[Task details]:
How many lines in the data below include the word "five"? State the number alone.

Items from a dataset
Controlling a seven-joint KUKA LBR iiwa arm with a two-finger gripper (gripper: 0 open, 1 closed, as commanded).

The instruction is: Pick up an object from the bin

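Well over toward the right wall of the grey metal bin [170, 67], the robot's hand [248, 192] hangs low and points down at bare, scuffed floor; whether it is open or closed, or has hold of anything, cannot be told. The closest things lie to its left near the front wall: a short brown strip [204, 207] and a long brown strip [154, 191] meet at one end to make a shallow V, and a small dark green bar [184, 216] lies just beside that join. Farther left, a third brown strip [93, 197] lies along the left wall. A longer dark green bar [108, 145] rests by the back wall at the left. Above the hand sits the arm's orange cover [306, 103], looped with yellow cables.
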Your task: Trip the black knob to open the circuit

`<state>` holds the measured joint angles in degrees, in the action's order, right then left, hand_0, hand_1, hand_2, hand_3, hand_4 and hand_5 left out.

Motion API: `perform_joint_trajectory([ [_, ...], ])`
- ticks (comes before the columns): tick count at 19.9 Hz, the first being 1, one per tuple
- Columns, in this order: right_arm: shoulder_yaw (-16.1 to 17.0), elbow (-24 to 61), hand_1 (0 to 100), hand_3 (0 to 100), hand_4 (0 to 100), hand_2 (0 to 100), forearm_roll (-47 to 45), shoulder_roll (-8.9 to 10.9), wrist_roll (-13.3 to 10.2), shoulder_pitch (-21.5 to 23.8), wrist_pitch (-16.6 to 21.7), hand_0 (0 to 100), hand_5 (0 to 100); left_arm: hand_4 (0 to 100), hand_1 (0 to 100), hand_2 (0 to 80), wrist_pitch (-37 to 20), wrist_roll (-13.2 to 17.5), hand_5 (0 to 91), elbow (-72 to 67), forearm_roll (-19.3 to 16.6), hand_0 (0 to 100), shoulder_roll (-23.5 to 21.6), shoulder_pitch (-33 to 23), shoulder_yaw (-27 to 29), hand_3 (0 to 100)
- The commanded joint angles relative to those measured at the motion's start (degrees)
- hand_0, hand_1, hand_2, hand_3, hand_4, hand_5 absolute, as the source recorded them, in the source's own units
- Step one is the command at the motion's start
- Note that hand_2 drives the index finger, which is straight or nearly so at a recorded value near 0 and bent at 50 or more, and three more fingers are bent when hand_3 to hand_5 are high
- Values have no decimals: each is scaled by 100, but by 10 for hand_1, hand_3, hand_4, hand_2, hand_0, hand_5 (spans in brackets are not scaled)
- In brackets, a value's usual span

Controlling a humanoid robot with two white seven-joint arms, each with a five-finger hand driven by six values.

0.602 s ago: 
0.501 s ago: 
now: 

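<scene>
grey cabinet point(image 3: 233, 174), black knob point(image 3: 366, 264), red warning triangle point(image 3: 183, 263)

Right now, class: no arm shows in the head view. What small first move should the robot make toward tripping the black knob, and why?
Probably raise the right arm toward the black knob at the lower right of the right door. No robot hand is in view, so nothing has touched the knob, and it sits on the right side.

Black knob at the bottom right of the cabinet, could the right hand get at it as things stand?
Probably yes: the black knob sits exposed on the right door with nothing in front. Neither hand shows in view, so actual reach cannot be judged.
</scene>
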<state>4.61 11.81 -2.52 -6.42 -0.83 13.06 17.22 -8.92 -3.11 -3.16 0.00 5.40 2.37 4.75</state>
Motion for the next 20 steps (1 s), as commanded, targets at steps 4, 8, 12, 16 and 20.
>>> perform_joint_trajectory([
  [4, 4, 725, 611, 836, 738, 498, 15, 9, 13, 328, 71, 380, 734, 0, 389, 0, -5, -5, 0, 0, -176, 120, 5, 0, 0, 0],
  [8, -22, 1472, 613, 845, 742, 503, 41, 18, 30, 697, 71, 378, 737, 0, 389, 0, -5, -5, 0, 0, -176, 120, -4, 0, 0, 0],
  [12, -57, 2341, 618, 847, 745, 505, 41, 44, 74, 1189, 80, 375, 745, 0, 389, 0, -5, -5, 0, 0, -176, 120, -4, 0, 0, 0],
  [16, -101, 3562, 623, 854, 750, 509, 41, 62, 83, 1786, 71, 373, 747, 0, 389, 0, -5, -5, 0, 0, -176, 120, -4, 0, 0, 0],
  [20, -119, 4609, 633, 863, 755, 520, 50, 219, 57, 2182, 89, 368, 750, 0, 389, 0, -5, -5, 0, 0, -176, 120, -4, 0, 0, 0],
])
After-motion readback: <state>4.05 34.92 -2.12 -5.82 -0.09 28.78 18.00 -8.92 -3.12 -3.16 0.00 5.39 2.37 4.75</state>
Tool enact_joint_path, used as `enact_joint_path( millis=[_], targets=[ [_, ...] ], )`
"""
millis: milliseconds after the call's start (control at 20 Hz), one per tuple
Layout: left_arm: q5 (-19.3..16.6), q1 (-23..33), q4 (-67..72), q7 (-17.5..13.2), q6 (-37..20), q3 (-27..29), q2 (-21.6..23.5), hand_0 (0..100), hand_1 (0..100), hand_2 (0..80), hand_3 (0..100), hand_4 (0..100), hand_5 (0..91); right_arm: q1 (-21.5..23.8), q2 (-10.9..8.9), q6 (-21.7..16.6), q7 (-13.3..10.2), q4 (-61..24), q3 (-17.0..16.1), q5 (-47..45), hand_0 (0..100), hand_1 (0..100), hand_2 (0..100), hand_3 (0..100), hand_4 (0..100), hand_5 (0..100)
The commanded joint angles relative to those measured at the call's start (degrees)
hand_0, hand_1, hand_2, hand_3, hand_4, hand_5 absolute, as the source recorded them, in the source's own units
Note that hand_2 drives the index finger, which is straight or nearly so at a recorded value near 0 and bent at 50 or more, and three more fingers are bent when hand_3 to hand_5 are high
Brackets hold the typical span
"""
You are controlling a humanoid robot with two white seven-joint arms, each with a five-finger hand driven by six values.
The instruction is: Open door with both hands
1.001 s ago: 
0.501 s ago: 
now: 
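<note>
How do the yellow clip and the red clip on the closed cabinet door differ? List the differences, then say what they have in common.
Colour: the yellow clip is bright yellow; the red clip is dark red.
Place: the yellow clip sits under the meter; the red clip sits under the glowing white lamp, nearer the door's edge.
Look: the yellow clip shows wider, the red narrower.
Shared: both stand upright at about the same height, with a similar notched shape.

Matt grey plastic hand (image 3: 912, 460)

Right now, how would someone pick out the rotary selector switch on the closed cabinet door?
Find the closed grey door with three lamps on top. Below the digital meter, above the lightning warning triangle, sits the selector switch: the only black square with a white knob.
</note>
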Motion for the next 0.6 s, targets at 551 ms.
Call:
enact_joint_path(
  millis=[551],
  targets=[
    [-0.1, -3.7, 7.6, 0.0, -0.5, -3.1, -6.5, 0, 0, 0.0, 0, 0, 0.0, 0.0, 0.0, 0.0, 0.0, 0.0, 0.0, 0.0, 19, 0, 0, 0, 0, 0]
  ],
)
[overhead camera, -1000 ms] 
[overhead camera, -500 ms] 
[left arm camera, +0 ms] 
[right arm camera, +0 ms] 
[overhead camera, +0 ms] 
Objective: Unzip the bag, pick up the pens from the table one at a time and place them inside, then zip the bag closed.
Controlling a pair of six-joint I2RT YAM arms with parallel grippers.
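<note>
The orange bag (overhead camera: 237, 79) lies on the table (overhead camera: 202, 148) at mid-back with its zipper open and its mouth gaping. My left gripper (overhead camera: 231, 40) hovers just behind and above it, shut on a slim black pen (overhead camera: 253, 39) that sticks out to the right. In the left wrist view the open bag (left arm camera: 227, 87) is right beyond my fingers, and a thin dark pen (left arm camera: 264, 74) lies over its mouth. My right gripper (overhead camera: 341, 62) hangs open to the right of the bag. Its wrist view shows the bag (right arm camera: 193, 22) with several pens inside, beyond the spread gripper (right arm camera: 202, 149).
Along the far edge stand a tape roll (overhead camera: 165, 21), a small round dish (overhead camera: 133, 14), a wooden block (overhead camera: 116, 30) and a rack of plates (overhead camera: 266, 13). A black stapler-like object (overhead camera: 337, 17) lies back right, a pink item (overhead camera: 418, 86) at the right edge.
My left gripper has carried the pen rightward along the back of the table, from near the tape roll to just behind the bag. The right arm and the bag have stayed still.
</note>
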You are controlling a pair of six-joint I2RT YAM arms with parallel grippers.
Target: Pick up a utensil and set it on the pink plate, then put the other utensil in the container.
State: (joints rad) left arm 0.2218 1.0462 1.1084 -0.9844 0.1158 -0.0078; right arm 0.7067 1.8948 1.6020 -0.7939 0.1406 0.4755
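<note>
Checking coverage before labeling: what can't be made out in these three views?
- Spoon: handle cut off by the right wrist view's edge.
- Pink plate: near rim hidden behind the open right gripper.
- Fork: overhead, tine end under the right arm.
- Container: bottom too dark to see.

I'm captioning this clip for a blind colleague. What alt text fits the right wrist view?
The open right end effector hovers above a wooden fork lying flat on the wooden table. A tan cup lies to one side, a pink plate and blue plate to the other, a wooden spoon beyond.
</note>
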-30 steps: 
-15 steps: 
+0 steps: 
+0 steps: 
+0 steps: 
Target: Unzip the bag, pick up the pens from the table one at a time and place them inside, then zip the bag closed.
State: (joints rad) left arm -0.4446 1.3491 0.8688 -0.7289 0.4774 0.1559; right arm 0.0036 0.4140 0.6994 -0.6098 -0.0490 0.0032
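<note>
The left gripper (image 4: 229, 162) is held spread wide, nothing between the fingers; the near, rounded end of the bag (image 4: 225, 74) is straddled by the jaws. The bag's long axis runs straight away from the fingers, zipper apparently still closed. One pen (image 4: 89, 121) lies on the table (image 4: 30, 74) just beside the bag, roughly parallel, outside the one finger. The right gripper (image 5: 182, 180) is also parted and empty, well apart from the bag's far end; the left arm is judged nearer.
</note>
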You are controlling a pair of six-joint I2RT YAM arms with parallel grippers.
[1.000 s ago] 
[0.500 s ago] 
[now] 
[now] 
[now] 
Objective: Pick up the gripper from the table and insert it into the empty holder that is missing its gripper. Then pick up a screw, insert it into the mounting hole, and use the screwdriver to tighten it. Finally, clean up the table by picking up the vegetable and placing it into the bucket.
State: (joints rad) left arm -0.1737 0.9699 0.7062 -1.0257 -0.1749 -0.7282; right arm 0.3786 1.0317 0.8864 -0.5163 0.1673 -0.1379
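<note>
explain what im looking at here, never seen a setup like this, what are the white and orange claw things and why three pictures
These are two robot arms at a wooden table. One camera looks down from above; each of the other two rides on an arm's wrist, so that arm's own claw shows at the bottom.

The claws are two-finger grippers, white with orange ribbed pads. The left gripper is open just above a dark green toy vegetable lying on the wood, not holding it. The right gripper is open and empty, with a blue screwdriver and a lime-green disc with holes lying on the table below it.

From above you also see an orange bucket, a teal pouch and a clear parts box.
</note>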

[Exercise output]:
2